James Cameron’s deep-sea obsession began with this box-office miss

James Cameron’s deep-sea obsession began with this box-office miss

One week a month, Watch This offers movie recommendations inspired by the week’s new releases or premieres. This week: The summer movie season is upon us again, meaning it’s time for our annual tribute to the unloved, underrated, or generally neglected summer blockbusters.

The Abyss (1989)

James Cameron has made a career of mega-ambitious, technology-enhanced productions, most of which achieved unprecedented box-office success. But given carte blanche after 1986’s Aliens, the director took his blank check to the bottom of the ocean, and the money never surfaced back up. Sparing no expense, Cameron led his crew on a grueling 140-day shoot in two specially constructed tanks that drove much of the cast and crew to their physical and mental limits. Despite underperforming at the box office, however, The Abyss remains one of the director’s most personal films, meshing a Howard Hawks-style camaraderie among explorers with the spectacle of Close Encounters Of The Third Kind.

Cameron snakes his camera through the behemoth of a cavernous underwater drilling platform, which has been commandeered by a group of Navy SEALS to reach a downed nuclear submarine.
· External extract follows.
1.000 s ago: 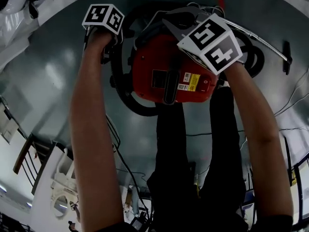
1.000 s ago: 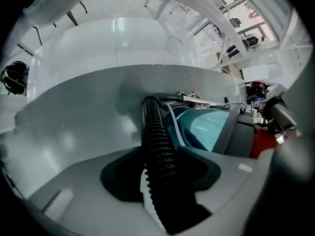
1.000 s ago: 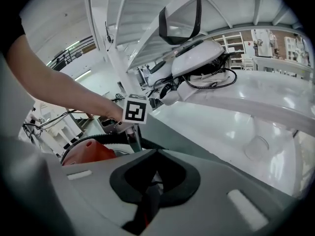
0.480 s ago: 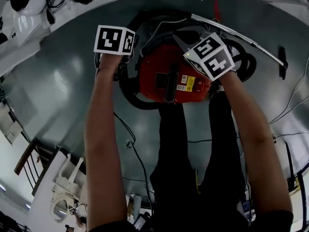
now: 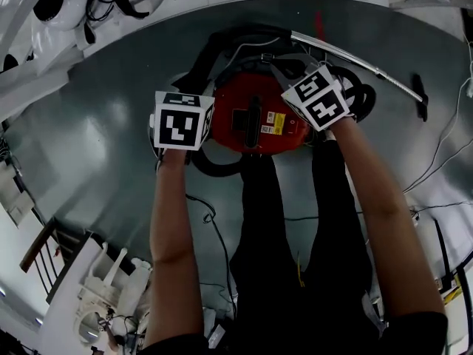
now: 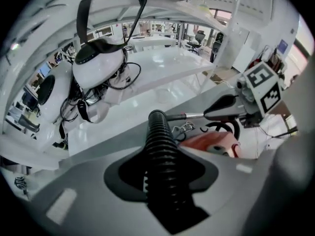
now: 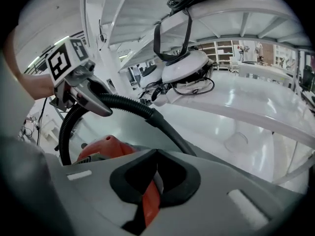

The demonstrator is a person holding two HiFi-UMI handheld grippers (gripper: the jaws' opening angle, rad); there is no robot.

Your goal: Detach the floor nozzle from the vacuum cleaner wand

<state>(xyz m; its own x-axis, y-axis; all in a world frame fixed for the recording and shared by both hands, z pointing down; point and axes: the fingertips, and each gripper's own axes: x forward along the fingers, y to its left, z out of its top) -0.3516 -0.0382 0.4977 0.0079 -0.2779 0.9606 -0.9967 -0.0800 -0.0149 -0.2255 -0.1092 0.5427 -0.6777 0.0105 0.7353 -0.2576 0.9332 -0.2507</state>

Cameron’s obsession with strong women comes in an early shot of military boots stepping off a helicopter followed by a pair of high heels, revealing Lindsay (Mary Elizabeth Mastrantonio). Her mission is to act as liaison between the no-frills (and possibly pressure-mad) SEALS and the ragtag macho crew, led by her ex-husband Bud (Ed Harris).

Cameron keeps the narrative loose, pitting his rowdy, tech-lingo-spouting characters against a series of obstacles: a dive to a submarine, an imaginative alien encounter, a close-quarters knife fight, and a wire-cutting climax. But part of what made The Abyss so unique—and why underwater films usually struggle—is the literal sluggishness of its action sequences. The crew buzzes around in small robotic pods, their pace slowed by the water. That might not sound particularly fun, but Cameron effectively captures every bump and turn; it’s a realistically awkward depiction of deep-sea travel.

The Abyss has been derided for its rushed ending, a 2001-inspired finale incongruous with the rest of the movie. Cameron “fixed” this in a 1992 re-release with a set piece involving a giant tidal wave hitting Los Angeles, but the additional diatribe about nuclear proliferation contradicts with the director’s fetishism of military technology. Before that final moment, though, when Harris begins to sink down into the darkness, Cameron effectively captures the mysteries that lay below.

Availability: The Abyss is available on DVD from Netflix, Amazon, or possibly your local video store/library.